E0 261 Sample Questions (MidTerm)

Instructions:
 



QUESTIONS:

  1. Consider the following SQL query:

    select * from EMP where EMP.salary $>$ 40000 AND EMP.age $=$ 30

    Assume that there is a clustered B+ tree index ($I_1$) on EMP.salary and an unclustered B+ tree index ($I_2$) on EMP.age. The employee salaries range from 20001 till 100000 and the ages range from 21 till 60. The statistics are as follows:
    NCARD = 100000 tuples, TCARD = 1000 pages, P = 0.8,
    ICARD($I_1$) = 1000 values, NINDX($I_1$) = 500 pages, ICARD($I_2$) = 40 values, NINDX($I_2$) = 200 pages.
    Assume that we are concerned only with the IO cost and that the buffer pool allocated to this query can hold 1200 pages.

    1. Calculate the tuple cardinality estimated by System R for the query's result. (2 marks)
    2. What access paths would be considered by the optimizer for the relation EMP? Which path is chosen? Show the cost calculations. (4 marks)

  2. The Dean of IISc asks you to estimate the cardinality of the query

    select distinct (S.name, S.hostel) from STUDENT S

    where the STUDENT relation has the schema [SRNo, name, hostel, gpa] and individual $B^+$-tree indexes are available on the SRNo and name attributes, respectively.

    Assume that you use, for this estimation, the strategy outlined in Figure 1 of the Sampling paper discussed in class. Within this framework, describe your: (a) partitioning approach, (b) random sampling strategy, and (c) computation technique for the RandomSample() function.

    [Hint: Consider the possibility of result partitions with fractional sizes.] (6 marks)

  3. In the Linear Hashing paper, it is claimed that the the address computation algorithm A2 is extremely efficient since the while loop is on average executed at most twice. Do you agree? If yes, prove the claim. If no, indicate your assessment of the average number of iterations. (For simplicity, assume that the file construction parameters, $N$ and $K$, are both set to 1.) (4 marks)

  4. Consider the plan diagram $PD$ shown in the following figure, annotated with the corner costs for each of the optimality regions. For this diagram, is it possible to identify the minimum $\lambda$ at which the reduced plan diagram (using Cost-Bounding approach) is guaranteed to feature only a single plan? If yes, identify (with justification) this minimum value, and also mention the associated plan. If not, explain why it is infeasible.

    Image final

    [Note: Assume plan cost monotonicity (PCM) is strictly adhered to by all plan cost functions.] (4 marks)

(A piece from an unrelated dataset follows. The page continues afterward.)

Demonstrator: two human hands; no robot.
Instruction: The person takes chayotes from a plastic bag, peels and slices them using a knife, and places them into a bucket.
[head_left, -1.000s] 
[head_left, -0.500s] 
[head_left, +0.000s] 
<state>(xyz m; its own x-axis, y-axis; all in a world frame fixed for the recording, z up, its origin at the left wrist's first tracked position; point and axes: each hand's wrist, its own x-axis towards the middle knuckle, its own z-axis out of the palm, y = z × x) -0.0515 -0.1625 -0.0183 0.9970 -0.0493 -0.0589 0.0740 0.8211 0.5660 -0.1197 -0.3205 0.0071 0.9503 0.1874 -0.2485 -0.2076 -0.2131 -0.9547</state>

  5. You are given the task of designing a range-encoded bitmap index on an integer attribute Weight that records the weight of a package to be mailed. The minimum possible weight is 101 grams and the maximum allowable weight is 1100 grams. Disk space is very scarce and you have only enough to store 40 bitmaps overall.

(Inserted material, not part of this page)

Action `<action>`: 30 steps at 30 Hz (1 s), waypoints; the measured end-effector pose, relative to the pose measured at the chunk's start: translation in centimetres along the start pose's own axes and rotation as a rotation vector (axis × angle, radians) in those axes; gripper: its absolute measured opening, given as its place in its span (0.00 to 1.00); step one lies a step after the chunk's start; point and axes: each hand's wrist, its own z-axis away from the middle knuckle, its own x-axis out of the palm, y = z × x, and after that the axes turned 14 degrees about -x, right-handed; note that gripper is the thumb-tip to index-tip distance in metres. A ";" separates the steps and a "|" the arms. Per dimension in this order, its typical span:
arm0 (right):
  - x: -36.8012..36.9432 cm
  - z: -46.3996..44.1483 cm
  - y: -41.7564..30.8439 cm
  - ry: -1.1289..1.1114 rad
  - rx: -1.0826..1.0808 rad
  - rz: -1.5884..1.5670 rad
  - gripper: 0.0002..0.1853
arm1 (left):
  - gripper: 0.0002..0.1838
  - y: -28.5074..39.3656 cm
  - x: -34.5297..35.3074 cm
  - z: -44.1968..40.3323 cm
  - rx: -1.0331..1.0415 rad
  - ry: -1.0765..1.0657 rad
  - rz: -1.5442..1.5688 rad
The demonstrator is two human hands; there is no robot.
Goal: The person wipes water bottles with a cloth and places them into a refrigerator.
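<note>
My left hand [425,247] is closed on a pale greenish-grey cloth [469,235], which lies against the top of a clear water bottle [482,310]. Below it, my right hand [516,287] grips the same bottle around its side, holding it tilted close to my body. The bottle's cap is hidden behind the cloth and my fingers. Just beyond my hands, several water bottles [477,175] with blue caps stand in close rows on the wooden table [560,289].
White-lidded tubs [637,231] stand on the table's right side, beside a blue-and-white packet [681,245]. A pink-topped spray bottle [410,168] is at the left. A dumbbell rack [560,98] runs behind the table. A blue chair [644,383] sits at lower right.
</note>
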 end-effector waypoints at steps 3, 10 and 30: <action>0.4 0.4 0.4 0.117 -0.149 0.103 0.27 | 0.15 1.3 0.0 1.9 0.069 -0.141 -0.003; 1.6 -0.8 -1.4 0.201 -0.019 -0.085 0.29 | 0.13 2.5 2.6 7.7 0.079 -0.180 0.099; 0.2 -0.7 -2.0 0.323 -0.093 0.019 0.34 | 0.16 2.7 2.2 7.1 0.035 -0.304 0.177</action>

    1. What is the minimum number of components required in the index? Give a set of base values that satisfy the space constraints. (3 marks)

    2. What is the minimum number of components required to produce a time-optimal index that satisfies the space constraints? Give a set of base values for this index and calculate the expected time consumption incurred by the index. (3 marks)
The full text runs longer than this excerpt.